TAAG : Un marché parallèle des billets indigne des passagers

TAAG : Un marché parallèle des billets indigne des passagers

Depuis quelque temps, quiconque doit voyager sur les lignes Cabinda-Luanda et vice versa doit préparer environ 40 à 100 mille kwanzas (équivalents à 42 euros et 105 euros) pour acheter un billet par des voies non officielles. En effet, il n’y a plus de billets d’avion disponibles sur les chaînes officielles.

Juste pour vous donner une idée : TAAG ne proposera pas de billets pour Luanda en classe économique jusqu’au 31 décembre 2025. Personne ne peut en expliquer les raisons, pas même la compagnie aérienne elle-même, qui refuse de fournir des informations sur cette situation déjà courante.

S’adressant à DW, l’analyste João Chimpolo Luzolo affirme que ce scénario révèle une grave faiblesse institutionnelle : « Lorsque les billets disparaissent des canaux officiels et réapparaissent dans des systèmes parallèles, les citoyens se sentent abandonnés. Et ce n’est pas seulement un problème technique de l’aviation. Il est bien plus profond. »

Il y a ceux qui comprennent que la province de Cabinda est, par nature, déjà une province isolée et que lorsque même le transport aérien commence à échouer, un droit fondamental est limité, à savoir le droit à la mobilité à l’intérieur même du pays.

TAAG doit expliquer

C’est pourquoi Luzolo affirme : « TAAG doit apparaître. Il faut qu’elle parle, qu’elle explique ce qui se passe réellement et, surtout, qu’elle soit transparente. La transparence n’est pas une faveur, c’est une obligation. Tant que dure ce silence, la méfiance augmente, le marché parallèle grandit et la distance entre l’État et la population ne fait que s’aggraver. »

Sous l’anonymat, l’un des commerçants informels, mieux connu sous le nom de « muambeiros », qui achète des billets directement aux Linhas Aéreas de Angola pour les revendre, a expliqué à DW comment tout cela fonctionne : « Il suffit de fournir une copie de votre carte d’identité et d’avoir au moins 40 à 50 mille kwanzas (l’équivalent de 42 euros et 52 euros), cela dépend en grande partie des jours ».

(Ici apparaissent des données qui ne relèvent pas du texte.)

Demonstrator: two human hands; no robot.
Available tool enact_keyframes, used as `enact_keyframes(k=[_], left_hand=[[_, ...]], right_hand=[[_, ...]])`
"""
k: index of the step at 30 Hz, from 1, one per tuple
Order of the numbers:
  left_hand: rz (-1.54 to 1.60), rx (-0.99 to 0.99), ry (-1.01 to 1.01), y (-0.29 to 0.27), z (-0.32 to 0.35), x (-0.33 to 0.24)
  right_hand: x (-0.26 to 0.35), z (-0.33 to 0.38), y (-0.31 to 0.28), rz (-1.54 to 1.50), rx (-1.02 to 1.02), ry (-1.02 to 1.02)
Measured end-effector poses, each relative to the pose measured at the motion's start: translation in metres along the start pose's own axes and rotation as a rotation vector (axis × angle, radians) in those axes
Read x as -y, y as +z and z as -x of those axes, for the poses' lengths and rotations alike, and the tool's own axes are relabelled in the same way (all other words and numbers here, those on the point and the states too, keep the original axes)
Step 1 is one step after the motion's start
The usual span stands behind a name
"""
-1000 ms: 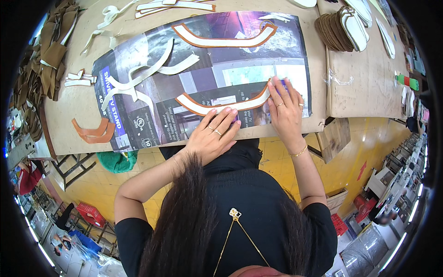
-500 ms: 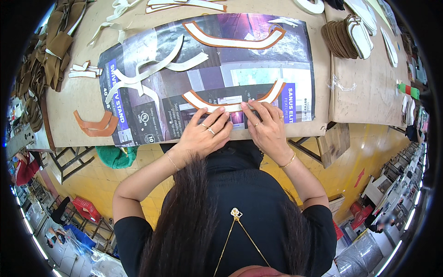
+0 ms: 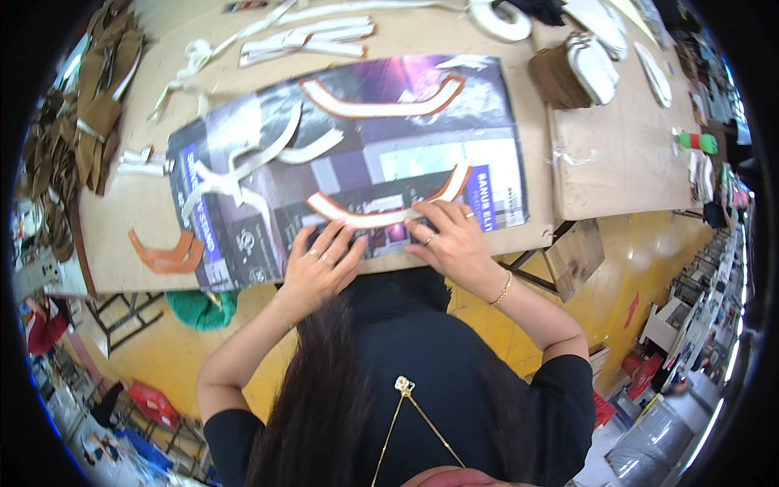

Certains passagers de la compagnie aérienne angolaise estiment que la pénurie de billets est intentionnelle, étant donné que la province propose des vols quotidiens vers Luanda.

« La vérité est que les gens ici au Cabinda sont déjà fatigués. Le scénario que nous vivons suscite une réelle inquiétude, surtout quand beaucoup de gens affirment ouvertement qu’il est plus facile de voyager en Europe que de simplement quitter le Cabinda pour Luanda et vice versa », a déclaré le passager Francisco Ngimbi.

Moins de temps, plus de temps, comment changer cela ?

L’exécutif angolais assure que la province de Cabinda continue de mériter une attention particulière en termes d’aviation intérieure, avec quatre à cinq vols quotidiens, avec un taux d’occupation de 98%. Grâce à la politique de subvention mise en œuvre, la liaison Luanda-Cabinda est passée de 87.458 passagers en 2017 à 228.998 passagers en 2024.

Le président angolais, João Lourenço, dans son discours sur l’état de la nation, a déclaré que le pays devrait recevoir, d’ici 2027, un total de 15 Airbus A220-300 et pour consolider la flotte long-courrier, quatre autres Boeing 787-9.

Cependant, pour Domingos Jeremias, résident de Cabinda, cela ne suffit pas : « Plus que d’amener plus d’avions, il est nécessaire de surveiller et d’activer des mécanismes pour punir et mettre un terme à ces pratiques et ouvrir les portes à d’autres compagnies, augmentant ainsi la concurrence de TAAG ».